Observations on swap and yum's memory usage:
* no swapping until yum reports "Setting up Update Process"
* During "Setting up Update Process", yum's "VIRT mem" gradually crawls up.
* At "Transaction Summary"/"Is this OK?", yum's "VIRT mem" has reached ca. 64MB/ca. 40MB swap is in use.
* No substantial changes to memory/swap during "Downloading Packages"
* During "Running rpm_check_debug", yum's "VIRT mem" increases to ca. 73MB, using ca. 44MB swap. * During "Running Transaction Test", yum's "VIRT mem" swings in the 70-76MB range. During all this, "swap in use" is gradually increases to ca. 54MB. * During "Running Transaction", yum's "VIRT mem" swings in the same range, "swap in use" increases to 56MB. * When the actual installation starts, yum's "VIRT mem" stays near 74MB, while "swap in use" swings at a +/-20MB applitude around ca. 65MB [3][4]. * During "cleanup" yum's "VIRT mem" reaches 78MB, while swap stays near 65MB.

Observations on times being required (wall-clock measured):
* Time until "Is this OK?" had been ca. 10-15 minutes.
* "Downloading Packages" took ca. 5 minutes (using a (fast) local mirror).
* The time from "Is this OK?" to "Finished Transaction Test" was
ca. 1 hour.
* The "Running Transaction" stage took ca. 1 hour.
* The actual "update/installation" stage took ca. 1/2 hour.
* The "cleanup" stage took ca. 1/4 hour.
Total time: ca. 3 hours.


People are working on both of the above issues.
Really? I doubt your claim. At least I am not aware of any activities in RH's rpm to change rpm's payload rsp. to perform measurements on the impact of using modern compressors on rpm-payloads.

well one of the memory intensive portions of the transaction is being
worked on.   The file fingerprinting.
OK.

What I actually would like to know is which impact switching to e.g. bzip2 or lzma compressed payloads would have on end-users.

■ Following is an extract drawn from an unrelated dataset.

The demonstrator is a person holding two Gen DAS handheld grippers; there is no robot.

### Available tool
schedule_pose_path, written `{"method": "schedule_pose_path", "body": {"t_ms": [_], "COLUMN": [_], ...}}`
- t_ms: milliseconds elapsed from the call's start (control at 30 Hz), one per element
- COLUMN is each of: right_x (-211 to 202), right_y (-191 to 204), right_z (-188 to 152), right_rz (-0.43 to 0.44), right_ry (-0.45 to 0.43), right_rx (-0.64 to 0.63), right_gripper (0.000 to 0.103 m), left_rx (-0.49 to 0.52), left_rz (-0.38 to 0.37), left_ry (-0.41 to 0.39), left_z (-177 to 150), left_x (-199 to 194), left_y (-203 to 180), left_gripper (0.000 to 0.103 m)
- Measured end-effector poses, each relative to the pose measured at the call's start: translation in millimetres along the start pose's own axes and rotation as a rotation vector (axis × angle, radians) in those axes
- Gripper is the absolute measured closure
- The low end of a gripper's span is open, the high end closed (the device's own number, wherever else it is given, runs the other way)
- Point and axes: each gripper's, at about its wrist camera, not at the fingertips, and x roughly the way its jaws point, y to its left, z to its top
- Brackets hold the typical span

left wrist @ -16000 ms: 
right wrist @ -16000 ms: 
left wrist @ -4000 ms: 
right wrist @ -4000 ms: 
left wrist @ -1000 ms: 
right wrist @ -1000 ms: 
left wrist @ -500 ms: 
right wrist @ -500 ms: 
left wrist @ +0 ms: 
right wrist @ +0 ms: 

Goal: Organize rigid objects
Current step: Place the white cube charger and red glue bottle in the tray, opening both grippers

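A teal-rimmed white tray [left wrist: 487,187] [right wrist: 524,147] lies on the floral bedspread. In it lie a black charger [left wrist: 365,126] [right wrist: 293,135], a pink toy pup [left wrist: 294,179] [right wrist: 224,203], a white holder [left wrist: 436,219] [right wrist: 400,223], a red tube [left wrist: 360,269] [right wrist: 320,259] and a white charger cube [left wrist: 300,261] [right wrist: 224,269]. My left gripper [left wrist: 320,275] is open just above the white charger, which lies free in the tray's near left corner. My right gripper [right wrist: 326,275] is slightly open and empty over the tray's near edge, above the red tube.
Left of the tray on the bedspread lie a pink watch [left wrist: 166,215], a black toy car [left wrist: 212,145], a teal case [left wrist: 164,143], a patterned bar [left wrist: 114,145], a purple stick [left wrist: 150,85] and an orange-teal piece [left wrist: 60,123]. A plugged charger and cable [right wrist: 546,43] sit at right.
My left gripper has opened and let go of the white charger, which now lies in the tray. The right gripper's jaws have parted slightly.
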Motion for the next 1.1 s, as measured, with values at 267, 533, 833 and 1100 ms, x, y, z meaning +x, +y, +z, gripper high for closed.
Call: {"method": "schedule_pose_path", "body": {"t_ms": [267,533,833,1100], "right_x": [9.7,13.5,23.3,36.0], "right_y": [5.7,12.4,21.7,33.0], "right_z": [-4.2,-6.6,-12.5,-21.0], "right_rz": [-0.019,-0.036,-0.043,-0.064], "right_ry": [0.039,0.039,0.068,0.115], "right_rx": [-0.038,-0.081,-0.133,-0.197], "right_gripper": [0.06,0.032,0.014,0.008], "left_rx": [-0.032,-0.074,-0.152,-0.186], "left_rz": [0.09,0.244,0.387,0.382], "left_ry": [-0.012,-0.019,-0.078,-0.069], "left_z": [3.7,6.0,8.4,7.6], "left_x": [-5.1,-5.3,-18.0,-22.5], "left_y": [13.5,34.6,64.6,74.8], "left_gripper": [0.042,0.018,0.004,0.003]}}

I.e. answers/input related to
* disk-space requirements
Would such step shrink the isos rsp. give room on isos?
* end-user's throughput during downloads.
In the past, there have been claims, bzip2 compression would have negative impacts on network-throughput because it would defeat low-level compression on networks (e.g. modems, isdn). Is this claim true, can it be verified, how about lzma and friends? * rpm's installation times/memory requirement (time required for decompression, memory being used during decompression).
bzip2 has quite


Ralf

[1] Kernel OOMs when SELinux is enabled.

[2] Different setup as in the netbook example. Also, the i586 had not been updated since early January.

[3] The maximum swap space usage seems to have occurred, when the kernel package was updated. depmod appeared to have caused the maximum of swap space usage.

[4] Visible as time-consuming tools in "top" (in decreasing order):
mkinitrd (several minutes), gconftool-2 (several seconds), ldconfig (frequently called; very few seconds per invocation).